What the exercise asks: The word "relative" marks the lines you need; copy each of them from the data.

**** Data records

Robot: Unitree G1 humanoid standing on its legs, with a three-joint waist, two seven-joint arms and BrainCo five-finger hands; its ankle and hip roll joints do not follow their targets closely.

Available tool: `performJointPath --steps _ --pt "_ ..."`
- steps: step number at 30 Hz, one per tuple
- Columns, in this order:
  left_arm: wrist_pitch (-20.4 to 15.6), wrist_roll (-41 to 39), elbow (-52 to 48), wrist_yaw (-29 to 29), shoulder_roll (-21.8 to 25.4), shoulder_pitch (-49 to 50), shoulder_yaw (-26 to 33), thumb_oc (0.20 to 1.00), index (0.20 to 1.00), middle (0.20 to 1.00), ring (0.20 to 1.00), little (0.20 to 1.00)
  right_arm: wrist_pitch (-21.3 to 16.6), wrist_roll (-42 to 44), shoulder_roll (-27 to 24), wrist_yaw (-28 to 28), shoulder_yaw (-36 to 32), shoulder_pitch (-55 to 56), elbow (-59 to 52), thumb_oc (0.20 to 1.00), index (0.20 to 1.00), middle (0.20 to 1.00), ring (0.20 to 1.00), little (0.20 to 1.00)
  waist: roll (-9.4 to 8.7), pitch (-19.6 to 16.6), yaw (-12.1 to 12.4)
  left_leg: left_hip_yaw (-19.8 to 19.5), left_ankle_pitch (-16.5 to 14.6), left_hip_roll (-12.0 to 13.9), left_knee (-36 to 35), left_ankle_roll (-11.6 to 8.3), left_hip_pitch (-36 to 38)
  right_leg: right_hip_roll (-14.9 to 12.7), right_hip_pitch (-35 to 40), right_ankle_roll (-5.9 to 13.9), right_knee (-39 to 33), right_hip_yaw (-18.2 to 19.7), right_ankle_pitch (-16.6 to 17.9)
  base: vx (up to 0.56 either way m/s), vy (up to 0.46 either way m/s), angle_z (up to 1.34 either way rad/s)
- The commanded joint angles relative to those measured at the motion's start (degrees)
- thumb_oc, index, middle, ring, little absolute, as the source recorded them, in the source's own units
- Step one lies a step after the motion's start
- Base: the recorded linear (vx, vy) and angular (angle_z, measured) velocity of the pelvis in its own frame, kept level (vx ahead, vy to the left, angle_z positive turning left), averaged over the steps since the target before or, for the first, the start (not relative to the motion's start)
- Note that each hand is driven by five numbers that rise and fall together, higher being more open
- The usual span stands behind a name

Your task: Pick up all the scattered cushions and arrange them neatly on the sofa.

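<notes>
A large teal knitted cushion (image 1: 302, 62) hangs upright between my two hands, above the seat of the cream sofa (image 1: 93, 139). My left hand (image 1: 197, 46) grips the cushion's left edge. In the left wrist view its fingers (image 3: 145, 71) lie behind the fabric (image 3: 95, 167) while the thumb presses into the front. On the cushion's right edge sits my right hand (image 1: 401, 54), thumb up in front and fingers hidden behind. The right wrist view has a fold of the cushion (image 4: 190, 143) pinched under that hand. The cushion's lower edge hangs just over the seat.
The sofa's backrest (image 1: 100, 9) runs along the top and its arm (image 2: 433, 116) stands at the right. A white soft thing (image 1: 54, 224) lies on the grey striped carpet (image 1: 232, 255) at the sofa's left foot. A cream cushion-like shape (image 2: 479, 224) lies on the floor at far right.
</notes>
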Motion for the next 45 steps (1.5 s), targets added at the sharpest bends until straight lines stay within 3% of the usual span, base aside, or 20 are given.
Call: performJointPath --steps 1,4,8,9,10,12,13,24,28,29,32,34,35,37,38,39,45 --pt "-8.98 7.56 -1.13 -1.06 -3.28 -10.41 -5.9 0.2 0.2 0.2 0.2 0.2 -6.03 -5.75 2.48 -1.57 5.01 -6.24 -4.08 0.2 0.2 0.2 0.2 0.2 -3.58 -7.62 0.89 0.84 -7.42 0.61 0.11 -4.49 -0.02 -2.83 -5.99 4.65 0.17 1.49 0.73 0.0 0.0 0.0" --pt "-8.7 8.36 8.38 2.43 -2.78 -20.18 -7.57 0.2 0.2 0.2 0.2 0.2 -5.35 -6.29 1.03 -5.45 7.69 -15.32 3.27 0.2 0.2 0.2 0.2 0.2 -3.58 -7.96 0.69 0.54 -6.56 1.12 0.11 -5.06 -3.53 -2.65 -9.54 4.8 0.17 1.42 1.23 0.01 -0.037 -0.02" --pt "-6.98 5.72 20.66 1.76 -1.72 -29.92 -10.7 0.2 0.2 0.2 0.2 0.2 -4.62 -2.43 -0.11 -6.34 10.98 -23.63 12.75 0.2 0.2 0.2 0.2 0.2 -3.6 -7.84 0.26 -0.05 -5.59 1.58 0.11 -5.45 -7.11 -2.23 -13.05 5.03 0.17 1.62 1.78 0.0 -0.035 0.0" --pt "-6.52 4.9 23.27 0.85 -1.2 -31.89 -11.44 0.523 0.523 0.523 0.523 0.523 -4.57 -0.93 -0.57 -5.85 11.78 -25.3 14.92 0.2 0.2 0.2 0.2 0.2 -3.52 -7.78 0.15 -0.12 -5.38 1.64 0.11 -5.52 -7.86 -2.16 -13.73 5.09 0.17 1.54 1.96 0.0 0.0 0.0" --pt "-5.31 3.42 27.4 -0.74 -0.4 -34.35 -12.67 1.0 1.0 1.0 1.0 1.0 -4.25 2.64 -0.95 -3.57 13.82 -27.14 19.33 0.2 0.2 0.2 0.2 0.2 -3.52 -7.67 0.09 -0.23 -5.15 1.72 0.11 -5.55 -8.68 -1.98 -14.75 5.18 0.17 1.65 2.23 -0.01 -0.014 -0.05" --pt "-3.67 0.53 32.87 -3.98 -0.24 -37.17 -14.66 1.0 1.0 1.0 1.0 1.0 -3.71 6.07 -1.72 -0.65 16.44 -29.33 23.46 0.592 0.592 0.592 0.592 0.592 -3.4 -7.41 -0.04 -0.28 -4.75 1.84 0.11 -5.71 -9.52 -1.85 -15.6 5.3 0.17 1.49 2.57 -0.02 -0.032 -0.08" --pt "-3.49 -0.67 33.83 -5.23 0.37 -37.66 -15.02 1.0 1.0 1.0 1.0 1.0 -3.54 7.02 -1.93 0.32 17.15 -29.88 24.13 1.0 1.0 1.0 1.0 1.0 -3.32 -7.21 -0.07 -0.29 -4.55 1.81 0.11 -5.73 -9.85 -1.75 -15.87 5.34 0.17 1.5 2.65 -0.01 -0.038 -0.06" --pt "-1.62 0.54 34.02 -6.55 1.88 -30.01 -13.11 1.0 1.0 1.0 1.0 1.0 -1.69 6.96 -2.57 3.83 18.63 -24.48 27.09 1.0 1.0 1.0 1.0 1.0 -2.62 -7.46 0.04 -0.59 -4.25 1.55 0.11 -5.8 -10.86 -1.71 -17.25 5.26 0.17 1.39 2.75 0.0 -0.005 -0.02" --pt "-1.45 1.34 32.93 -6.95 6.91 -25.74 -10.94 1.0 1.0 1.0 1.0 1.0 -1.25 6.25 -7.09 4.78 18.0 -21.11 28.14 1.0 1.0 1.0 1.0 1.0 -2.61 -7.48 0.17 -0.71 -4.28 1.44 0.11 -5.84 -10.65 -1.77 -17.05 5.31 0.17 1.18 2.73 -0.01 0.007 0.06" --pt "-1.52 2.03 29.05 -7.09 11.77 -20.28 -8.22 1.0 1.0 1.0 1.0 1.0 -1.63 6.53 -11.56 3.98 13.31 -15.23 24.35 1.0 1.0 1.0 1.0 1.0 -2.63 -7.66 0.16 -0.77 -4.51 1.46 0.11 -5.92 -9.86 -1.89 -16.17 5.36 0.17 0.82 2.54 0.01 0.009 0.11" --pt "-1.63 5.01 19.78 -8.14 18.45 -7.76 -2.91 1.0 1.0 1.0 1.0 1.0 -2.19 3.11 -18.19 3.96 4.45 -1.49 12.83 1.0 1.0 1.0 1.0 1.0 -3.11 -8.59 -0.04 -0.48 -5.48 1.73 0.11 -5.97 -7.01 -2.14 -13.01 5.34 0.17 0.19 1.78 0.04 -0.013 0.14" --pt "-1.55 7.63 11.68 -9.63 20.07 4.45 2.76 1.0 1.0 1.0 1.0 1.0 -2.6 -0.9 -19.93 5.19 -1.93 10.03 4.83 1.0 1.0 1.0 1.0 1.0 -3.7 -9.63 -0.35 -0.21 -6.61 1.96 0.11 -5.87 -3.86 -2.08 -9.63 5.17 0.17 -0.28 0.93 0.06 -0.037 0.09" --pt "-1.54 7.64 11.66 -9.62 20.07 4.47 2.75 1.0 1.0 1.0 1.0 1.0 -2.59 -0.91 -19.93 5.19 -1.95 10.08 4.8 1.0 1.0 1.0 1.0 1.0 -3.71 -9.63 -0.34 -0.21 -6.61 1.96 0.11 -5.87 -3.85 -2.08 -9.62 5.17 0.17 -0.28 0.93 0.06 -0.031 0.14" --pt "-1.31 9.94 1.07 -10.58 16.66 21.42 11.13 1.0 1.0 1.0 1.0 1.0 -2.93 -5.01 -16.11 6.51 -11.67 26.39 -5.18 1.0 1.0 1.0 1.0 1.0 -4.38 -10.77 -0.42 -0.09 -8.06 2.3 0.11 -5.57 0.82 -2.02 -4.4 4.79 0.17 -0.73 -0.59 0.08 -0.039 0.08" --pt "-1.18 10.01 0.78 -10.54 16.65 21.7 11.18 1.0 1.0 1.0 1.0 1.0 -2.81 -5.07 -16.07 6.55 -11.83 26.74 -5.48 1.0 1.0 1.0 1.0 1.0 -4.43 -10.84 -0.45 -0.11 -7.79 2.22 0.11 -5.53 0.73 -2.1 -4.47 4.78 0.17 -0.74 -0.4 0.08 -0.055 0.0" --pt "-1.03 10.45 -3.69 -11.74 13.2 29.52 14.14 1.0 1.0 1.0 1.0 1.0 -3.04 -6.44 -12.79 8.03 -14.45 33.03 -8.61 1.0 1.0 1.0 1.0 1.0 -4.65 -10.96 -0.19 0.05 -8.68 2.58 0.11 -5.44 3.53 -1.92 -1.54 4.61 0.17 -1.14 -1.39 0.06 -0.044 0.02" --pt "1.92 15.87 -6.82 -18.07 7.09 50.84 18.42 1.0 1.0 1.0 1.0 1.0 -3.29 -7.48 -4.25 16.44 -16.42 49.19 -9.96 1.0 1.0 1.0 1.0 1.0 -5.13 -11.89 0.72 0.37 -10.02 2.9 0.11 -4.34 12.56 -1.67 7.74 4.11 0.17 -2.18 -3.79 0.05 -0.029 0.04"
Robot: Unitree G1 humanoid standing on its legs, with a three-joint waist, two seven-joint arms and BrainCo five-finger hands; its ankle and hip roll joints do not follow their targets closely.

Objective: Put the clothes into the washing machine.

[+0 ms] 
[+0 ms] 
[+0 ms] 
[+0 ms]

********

Solution to this problem:
- The commanded joint angles relative to those measured at the motion's start (degrees)
- Base: the recorded linear (vx, vy) and angular (angle_z, measured) velocity of the pelvis in its own frame, kept level (vx ahead, vy to the left, angle_z positive turning left), averaged over the steps since the target before or, for the first, the start (not relative to the motion's start)

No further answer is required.